Assignment — Scan the material for the word "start", and copy each line where it shows up.

Given information —
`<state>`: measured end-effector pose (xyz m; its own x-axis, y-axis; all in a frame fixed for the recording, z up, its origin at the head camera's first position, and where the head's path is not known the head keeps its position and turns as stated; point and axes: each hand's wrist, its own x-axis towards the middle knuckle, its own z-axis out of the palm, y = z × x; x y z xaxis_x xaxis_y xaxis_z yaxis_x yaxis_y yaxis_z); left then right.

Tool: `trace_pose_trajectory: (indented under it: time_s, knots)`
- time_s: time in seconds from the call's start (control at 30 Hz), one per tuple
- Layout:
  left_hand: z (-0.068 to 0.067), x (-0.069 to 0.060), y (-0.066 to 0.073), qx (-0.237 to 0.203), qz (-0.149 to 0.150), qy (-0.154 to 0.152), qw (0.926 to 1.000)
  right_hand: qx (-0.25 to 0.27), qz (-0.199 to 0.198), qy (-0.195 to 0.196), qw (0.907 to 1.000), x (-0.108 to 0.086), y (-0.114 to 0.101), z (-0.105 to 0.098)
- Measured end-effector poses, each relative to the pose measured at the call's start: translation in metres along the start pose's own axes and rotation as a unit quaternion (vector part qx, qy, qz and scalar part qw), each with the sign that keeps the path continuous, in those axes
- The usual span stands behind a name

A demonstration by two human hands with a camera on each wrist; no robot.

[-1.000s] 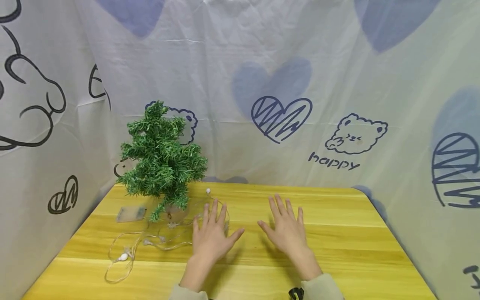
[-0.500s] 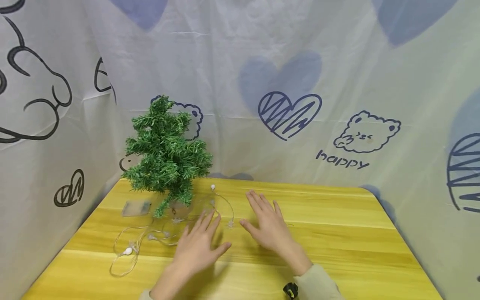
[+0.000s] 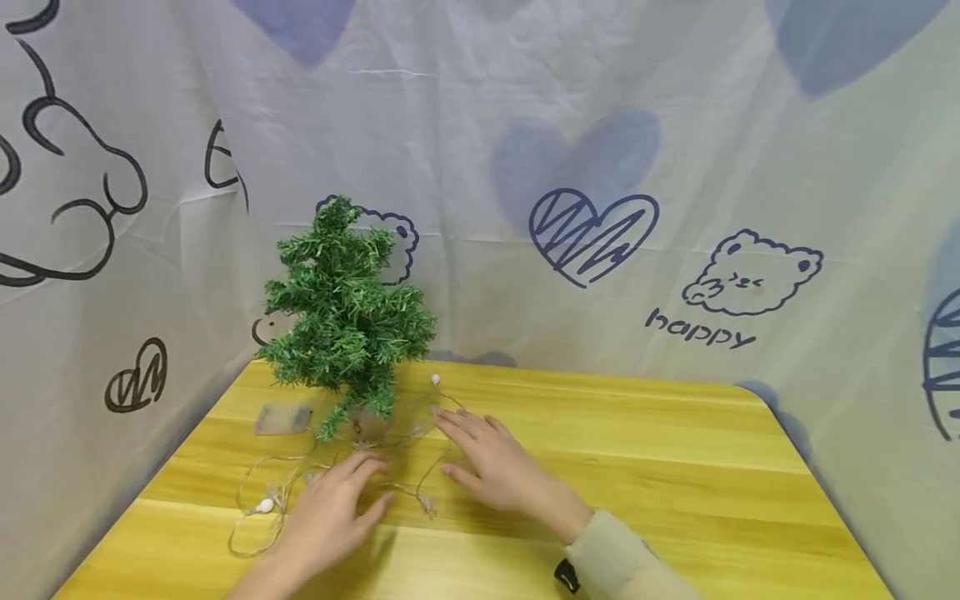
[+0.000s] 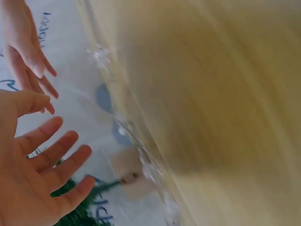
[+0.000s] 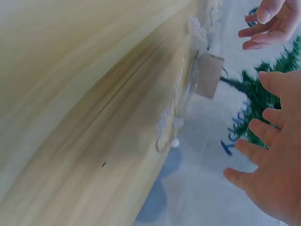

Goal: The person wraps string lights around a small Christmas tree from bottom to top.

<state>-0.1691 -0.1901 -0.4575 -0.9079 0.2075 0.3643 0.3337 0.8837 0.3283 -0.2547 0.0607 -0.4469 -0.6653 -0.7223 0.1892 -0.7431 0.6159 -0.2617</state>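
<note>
In the head view a small green artificial tree (image 3: 348, 312) stands on a wooden block base (image 3: 369, 425) at the table's back left. A clear-wired string of lights with white bulbs (image 3: 265, 505) lies loosely around its base. My left hand (image 3: 326, 512) is over the lights in front of the tree, its fingers loosely bent. My right hand (image 3: 498, 467) is right of the base, fingers pointing left toward the wire. Both wrist views show my left fingers (image 4: 61, 155) and right fingers (image 5: 254, 150) spread above the table, holding nothing.
A flat translucent battery box (image 3: 282, 418) lies left of the tree base. The yellow wood-grain table (image 3: 675, 483) extends to the right. A printed cloth (image 3: 465, 275) hangs behind the table and along both sides.
My left hand has moved left and nearer the table's front, over the lights. The right hand has also moved left, turning its fingers toward the tree base. The view has shifted slightly.
</note>
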Motion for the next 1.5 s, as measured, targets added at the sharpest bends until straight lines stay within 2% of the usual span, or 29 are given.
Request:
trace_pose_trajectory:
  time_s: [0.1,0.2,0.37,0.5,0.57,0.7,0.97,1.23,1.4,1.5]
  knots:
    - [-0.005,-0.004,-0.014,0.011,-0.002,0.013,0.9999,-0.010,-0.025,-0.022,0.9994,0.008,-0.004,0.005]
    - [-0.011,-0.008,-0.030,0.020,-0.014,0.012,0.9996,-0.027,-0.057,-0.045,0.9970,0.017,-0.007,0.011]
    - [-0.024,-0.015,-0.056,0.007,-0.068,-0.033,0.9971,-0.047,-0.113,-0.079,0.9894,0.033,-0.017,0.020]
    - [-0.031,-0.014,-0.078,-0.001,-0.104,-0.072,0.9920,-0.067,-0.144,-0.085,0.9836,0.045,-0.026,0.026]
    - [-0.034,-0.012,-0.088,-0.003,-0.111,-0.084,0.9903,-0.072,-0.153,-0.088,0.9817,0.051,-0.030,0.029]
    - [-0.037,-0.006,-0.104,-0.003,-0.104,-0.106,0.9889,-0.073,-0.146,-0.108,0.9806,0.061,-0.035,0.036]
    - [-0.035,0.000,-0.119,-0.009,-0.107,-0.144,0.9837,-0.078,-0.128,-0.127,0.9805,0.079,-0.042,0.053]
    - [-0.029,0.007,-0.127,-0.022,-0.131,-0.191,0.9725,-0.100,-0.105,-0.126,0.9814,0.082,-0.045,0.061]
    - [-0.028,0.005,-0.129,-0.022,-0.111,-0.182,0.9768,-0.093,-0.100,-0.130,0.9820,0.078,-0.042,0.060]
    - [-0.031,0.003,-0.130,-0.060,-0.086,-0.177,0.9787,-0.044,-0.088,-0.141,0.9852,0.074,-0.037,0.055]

Response area —
- time_s: time in seconds from the call's start (control at 30 Hz), one per tuple
- Measured end-effector poses, each relative to the pose measured at the call's start: translation in metres along the start pose's own axes and rotation as a unit quaternion (vector part qx, qy, qz and scalar part qw), each with the sign that keeps the path continuous, in those axes

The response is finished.